__REQUIRED ACTION__. Starting with the first line below, reproduce each line exactly until you have included the one bearing "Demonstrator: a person".

---------------

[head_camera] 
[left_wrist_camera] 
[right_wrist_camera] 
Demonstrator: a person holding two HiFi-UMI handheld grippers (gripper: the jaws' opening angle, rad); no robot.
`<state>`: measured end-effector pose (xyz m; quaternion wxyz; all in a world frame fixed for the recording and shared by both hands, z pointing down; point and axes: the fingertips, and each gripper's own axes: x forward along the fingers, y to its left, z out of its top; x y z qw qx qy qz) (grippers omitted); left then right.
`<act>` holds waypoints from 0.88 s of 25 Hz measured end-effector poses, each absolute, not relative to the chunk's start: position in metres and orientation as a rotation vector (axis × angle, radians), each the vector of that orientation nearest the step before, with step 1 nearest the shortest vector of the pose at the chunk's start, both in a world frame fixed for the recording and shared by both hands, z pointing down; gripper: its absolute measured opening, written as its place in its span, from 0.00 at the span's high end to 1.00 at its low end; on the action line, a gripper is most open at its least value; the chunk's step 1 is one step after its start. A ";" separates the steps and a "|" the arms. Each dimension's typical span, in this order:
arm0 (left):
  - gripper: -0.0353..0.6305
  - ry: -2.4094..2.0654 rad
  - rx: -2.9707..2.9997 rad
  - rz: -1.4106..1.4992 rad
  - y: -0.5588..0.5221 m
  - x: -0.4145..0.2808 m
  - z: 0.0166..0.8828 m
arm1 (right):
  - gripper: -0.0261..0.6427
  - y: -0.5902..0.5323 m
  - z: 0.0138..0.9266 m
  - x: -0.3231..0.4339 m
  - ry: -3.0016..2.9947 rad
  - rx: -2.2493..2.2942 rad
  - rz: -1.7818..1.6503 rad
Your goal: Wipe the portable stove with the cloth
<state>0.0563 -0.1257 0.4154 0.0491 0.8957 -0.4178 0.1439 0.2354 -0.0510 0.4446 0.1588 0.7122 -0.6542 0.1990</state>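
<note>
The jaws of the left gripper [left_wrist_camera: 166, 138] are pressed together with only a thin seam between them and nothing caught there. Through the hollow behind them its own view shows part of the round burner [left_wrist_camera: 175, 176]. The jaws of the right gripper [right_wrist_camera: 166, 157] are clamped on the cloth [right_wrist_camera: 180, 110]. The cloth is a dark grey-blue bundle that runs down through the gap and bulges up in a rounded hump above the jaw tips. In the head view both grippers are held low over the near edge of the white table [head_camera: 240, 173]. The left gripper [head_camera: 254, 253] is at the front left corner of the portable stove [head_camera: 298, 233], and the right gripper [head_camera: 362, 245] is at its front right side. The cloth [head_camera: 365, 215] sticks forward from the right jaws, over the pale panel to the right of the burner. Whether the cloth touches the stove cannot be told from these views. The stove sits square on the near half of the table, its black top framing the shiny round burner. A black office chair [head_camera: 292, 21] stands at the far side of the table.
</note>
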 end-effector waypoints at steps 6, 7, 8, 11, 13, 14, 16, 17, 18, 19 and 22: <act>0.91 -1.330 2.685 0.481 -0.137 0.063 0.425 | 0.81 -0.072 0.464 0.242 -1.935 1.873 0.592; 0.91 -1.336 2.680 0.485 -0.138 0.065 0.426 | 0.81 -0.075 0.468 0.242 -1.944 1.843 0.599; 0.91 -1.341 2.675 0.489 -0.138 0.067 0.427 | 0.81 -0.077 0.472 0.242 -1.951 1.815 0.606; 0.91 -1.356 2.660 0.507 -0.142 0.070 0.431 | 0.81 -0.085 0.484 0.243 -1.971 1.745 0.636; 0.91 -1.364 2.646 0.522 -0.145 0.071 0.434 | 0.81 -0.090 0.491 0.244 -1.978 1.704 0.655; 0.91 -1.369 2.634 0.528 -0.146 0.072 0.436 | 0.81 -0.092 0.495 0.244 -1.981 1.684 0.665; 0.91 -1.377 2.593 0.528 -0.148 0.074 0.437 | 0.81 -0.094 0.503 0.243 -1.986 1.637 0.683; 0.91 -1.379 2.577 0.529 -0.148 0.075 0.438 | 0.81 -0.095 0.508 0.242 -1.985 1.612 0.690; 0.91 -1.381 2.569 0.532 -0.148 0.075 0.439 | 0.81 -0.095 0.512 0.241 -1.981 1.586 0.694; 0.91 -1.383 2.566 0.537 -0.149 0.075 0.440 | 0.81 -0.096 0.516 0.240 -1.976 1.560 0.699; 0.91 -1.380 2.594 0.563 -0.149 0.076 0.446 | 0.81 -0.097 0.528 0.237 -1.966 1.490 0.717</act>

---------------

__TASK SOLUTION__.
[head_camera] 
[left_wrist_camera] 
[right_wrist_camera] 
Demonstrator: a person holding two HiFi-UMI handheld grippers (gripper: the jaws' opening angle, rad); no robot.

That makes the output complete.